An hour later they bid goodbye to Malcolm Mackenzie and wished him speedy recovery from his burns. The canoe lay ready packed with provisions at the landing when they arrived there. Toma was starting to push off. Dick and Sandy hopped in, and Toma sprang lightly into the bow.

“Now for Fort Dunwoody,” Dick breathed a sigh of relief.

“If I wasn’t an optimist,” Sandy added, “I’d say we aren’t there yet by a long shot.”

Toma silently sculled the craft into the center of the river, and they were once more floating down the stream. The boys marveled at Toma’s deftness with the paddle, though they themselves were experts. The young Indian seemed able to make the canoe fly with his quick, powerful strokes.

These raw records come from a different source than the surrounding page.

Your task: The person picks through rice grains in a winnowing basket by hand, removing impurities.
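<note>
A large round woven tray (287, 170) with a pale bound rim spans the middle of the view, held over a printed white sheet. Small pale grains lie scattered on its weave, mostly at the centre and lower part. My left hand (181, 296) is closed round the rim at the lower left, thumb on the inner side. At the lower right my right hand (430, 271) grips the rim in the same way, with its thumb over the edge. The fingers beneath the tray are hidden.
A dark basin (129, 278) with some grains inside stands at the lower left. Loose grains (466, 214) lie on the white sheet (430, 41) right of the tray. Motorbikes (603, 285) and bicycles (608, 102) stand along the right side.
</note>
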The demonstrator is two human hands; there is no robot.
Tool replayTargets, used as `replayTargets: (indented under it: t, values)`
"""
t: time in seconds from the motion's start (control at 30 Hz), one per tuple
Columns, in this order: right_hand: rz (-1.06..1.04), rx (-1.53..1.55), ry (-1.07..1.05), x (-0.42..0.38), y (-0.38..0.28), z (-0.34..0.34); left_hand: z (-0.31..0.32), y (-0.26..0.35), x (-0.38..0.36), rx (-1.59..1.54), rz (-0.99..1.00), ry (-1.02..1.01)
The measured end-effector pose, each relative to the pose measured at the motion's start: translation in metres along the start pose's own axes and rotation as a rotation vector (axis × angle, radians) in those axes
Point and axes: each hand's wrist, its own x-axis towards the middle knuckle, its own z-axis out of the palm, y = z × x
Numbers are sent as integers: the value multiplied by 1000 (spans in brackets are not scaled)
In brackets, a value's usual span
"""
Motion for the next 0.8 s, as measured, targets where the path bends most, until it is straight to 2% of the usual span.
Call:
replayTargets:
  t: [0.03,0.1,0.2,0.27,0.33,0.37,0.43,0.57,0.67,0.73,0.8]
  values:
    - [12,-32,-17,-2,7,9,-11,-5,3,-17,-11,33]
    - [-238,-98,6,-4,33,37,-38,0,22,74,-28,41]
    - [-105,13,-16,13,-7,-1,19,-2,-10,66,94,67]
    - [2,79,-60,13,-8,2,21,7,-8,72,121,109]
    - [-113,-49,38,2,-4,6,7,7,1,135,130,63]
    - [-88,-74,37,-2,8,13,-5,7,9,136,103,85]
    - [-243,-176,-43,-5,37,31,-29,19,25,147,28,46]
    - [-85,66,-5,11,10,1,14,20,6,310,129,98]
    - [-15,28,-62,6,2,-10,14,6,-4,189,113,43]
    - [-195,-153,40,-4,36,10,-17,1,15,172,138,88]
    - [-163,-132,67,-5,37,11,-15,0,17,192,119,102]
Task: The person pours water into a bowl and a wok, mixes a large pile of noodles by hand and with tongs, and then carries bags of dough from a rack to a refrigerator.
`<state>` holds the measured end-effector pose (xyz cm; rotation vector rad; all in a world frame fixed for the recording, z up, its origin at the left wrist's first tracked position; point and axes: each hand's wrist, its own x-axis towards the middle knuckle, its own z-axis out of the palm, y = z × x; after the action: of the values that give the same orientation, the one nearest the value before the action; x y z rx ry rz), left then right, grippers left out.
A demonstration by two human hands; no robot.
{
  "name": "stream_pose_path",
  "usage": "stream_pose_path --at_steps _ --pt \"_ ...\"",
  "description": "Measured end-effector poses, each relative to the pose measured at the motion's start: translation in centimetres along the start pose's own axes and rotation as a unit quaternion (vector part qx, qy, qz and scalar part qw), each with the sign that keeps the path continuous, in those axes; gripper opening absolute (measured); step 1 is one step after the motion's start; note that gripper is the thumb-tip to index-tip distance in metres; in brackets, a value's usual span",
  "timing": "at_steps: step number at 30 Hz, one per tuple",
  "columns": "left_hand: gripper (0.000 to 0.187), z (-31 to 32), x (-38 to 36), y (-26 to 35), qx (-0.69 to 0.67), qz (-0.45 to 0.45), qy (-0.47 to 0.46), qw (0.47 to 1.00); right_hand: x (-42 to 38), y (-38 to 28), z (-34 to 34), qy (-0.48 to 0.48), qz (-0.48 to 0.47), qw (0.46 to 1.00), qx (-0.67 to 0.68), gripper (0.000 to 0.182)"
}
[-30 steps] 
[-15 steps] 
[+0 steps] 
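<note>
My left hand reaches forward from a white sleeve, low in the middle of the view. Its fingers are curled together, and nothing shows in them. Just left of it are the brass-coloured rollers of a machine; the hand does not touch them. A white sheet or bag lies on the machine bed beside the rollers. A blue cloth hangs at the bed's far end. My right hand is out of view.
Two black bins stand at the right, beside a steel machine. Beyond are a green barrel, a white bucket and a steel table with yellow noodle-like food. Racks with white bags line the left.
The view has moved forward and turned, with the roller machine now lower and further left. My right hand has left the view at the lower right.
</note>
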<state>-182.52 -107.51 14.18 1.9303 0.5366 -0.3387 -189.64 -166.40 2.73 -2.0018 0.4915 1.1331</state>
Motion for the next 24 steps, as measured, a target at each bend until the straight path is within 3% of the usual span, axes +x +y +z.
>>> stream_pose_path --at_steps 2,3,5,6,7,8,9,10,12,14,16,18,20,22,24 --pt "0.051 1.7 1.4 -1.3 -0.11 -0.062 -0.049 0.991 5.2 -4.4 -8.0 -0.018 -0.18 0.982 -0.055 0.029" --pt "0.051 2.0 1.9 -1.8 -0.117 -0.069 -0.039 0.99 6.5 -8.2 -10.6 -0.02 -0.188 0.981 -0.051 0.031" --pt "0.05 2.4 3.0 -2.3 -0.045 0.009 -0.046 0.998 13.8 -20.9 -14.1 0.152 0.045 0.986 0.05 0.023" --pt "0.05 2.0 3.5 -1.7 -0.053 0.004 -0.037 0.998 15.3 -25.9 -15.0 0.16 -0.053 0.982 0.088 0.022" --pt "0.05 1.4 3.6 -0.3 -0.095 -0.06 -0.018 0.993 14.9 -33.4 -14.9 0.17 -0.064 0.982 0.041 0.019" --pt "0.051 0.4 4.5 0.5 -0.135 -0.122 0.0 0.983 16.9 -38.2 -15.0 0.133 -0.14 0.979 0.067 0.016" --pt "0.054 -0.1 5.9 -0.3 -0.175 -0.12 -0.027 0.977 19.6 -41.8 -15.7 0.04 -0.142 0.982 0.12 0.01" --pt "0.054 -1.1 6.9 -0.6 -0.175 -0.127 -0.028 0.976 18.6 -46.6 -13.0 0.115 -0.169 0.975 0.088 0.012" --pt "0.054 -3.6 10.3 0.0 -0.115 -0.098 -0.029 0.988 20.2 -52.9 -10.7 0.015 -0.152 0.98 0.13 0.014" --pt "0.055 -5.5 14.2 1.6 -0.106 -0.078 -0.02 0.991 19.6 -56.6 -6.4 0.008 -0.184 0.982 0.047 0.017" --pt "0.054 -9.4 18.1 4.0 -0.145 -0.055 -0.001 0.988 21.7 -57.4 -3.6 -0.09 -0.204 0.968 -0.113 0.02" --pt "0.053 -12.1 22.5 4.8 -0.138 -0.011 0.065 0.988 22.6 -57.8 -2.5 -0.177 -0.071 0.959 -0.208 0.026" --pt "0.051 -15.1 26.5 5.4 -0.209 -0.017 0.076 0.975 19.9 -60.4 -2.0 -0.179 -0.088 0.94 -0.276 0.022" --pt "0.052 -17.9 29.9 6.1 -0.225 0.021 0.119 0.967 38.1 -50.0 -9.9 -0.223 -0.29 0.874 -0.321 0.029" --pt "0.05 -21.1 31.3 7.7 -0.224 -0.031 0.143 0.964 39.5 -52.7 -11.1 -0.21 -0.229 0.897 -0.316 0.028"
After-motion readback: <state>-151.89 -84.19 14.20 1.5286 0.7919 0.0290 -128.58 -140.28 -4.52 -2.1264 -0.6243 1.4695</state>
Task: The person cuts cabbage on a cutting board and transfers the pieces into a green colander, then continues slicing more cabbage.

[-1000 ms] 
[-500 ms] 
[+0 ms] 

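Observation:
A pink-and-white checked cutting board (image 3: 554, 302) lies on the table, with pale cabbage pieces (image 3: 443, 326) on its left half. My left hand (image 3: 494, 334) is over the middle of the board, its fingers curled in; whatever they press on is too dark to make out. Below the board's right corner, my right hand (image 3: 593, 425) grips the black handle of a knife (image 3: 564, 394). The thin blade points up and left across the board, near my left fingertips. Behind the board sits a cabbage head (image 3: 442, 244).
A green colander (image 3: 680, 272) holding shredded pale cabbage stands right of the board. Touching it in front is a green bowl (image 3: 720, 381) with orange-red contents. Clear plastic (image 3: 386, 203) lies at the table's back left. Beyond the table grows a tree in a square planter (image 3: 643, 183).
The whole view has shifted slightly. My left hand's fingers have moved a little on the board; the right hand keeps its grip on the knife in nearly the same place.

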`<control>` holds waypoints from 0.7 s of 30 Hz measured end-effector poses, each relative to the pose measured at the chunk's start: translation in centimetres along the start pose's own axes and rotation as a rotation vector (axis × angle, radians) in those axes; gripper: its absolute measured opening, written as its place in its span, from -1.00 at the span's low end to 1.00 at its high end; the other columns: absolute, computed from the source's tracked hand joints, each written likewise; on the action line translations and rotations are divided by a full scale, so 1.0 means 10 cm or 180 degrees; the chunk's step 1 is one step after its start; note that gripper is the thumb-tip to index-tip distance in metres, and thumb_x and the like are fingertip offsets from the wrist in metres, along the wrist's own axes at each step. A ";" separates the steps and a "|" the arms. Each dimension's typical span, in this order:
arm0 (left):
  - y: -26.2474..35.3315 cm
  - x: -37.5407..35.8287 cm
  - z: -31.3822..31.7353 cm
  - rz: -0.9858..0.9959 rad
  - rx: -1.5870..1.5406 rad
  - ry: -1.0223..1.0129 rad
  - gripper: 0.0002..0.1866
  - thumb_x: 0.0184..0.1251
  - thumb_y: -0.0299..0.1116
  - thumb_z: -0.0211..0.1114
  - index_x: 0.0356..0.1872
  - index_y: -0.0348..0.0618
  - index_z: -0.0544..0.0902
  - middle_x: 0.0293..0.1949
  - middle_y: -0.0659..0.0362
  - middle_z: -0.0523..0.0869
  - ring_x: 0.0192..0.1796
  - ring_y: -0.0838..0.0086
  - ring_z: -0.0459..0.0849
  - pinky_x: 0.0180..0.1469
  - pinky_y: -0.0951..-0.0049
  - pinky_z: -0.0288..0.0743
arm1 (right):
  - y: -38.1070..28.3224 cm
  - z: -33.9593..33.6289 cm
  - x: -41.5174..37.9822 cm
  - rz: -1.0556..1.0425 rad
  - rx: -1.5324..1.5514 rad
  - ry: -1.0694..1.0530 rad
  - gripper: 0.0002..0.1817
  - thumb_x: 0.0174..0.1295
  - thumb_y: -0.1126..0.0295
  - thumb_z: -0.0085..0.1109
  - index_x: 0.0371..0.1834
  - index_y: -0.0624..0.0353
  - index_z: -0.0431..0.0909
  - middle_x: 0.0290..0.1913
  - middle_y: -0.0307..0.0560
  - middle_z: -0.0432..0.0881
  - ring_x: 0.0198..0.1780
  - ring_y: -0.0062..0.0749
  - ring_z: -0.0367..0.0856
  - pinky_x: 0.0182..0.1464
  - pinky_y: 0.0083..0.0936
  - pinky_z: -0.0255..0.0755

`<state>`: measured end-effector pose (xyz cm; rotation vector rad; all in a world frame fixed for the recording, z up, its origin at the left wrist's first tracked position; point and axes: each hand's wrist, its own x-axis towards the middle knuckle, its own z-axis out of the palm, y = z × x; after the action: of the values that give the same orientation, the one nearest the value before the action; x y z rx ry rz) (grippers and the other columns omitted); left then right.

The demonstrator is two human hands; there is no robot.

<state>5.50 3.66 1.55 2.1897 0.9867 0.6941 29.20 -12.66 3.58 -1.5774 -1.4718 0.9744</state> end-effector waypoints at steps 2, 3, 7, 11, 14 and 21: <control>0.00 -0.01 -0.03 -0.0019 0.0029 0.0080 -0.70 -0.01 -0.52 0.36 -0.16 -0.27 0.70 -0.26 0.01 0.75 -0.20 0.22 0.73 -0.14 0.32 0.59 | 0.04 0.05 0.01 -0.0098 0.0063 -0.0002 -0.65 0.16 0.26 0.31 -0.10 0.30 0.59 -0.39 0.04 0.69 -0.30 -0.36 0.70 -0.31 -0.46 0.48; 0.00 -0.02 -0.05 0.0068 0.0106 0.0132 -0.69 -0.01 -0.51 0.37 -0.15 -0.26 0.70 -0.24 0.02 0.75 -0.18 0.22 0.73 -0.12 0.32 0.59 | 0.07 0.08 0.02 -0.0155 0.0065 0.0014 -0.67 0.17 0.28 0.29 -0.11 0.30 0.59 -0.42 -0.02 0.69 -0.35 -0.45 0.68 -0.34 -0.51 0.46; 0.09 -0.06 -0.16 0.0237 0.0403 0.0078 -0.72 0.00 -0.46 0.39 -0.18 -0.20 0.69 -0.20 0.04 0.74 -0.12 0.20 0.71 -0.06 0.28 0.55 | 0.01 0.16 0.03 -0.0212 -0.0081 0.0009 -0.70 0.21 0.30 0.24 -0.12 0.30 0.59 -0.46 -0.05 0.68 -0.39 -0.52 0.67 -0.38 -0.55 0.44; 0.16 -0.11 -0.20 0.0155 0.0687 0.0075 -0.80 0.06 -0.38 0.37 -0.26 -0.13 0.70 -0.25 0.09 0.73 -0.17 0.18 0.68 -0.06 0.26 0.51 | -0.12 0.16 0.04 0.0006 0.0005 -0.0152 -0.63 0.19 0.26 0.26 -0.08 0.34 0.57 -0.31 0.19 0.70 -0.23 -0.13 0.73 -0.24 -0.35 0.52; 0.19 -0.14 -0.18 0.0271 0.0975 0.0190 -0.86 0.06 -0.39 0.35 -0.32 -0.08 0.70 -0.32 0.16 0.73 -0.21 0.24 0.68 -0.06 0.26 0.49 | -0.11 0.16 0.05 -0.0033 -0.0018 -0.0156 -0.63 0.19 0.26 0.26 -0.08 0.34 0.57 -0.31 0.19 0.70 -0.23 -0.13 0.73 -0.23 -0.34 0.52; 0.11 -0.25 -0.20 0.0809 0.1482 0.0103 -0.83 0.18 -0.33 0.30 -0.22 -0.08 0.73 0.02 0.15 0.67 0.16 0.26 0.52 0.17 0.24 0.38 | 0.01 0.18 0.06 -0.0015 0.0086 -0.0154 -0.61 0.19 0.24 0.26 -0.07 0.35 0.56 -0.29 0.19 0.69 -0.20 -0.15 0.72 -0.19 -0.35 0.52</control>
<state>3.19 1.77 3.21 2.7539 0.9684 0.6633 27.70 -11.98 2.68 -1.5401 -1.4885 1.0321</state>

A half hour of paddling and the roofs of Mackenzie’s Landing had disappeared in the haze of the morning, and once more the walls of the silent spruce forest closed in on either side of them.

Late that night they camped some twenty miles from the trading post, in a little clearing at the river’s edge. Toma mentioned “bear sign,” and so they hung up their flour and bacon on a tree bough for fear a bear might get it.

Sandy kept first watch while Toma and Dick slept.

It was a dark night. Only the stars were out, and when the fire died down Sandy scarcely could see a dozen paces from the camp. Occasionally he glanced into the shadows, listening to the mysterious sounds of the forest, and starting up at each crackle of a twig or rustle of undergrowth.

Sandy wondered if the men on their trail had been thrown off, and imagined what he would do if they would suddenly attack. As he thought of the dangers threatening Dick and him, his hand tightened on his rifle.

It was nearly eleven o’clock, the time he was to call Toma for the second watch, when Sandy became conscious of some sinister presence. Before he really saw or heard anything, he shivered and looked fearfully about into the gloom of the forest.